Each line below that contains the word "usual" must be copied.

"""

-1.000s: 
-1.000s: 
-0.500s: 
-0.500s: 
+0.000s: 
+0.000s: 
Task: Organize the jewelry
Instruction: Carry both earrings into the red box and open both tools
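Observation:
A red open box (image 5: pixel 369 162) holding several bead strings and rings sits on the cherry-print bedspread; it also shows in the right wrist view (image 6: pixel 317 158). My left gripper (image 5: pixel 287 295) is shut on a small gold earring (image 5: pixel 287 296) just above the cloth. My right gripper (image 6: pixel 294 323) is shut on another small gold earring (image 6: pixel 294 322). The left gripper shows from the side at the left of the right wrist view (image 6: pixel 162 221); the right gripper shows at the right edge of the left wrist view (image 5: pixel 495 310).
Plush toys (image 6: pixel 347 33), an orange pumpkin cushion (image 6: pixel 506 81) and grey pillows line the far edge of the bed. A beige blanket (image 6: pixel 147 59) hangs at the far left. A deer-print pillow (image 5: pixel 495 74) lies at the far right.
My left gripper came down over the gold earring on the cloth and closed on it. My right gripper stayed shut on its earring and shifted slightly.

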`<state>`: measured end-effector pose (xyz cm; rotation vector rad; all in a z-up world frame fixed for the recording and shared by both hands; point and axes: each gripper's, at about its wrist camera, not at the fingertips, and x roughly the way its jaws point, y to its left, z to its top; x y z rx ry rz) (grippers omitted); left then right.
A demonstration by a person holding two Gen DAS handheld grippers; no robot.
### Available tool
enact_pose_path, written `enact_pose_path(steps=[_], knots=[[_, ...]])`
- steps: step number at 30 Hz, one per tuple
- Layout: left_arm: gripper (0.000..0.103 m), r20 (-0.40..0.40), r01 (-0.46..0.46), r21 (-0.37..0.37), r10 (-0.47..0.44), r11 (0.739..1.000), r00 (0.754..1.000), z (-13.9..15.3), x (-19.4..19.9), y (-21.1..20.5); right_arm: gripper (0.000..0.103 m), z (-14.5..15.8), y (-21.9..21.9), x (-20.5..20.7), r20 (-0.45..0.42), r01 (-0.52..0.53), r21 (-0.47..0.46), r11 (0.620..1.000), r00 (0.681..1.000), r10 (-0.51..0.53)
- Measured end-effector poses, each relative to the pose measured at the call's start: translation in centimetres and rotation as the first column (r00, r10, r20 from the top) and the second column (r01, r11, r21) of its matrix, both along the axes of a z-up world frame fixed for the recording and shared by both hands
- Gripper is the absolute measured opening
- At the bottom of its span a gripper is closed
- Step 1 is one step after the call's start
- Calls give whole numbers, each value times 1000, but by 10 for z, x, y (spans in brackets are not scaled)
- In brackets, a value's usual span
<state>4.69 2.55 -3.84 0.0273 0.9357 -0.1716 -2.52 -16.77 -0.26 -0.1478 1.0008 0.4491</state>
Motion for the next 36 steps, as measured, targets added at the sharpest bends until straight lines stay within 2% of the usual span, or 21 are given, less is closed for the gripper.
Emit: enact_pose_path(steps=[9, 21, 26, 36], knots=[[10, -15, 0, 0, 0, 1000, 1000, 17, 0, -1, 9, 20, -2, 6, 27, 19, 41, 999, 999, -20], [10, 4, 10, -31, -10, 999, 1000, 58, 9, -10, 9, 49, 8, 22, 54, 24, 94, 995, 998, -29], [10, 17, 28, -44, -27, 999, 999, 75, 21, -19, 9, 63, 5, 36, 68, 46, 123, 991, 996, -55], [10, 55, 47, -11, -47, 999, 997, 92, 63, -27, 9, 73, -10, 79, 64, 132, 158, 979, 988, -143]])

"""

**Answer to this problem:**
- In brackets, a value's usual span
Motion for the next 36 steps, as measured, targets added at the sharpest bends until straight lines stay within 2% of the usual span, or 21 are given, less is closed for the gripper.

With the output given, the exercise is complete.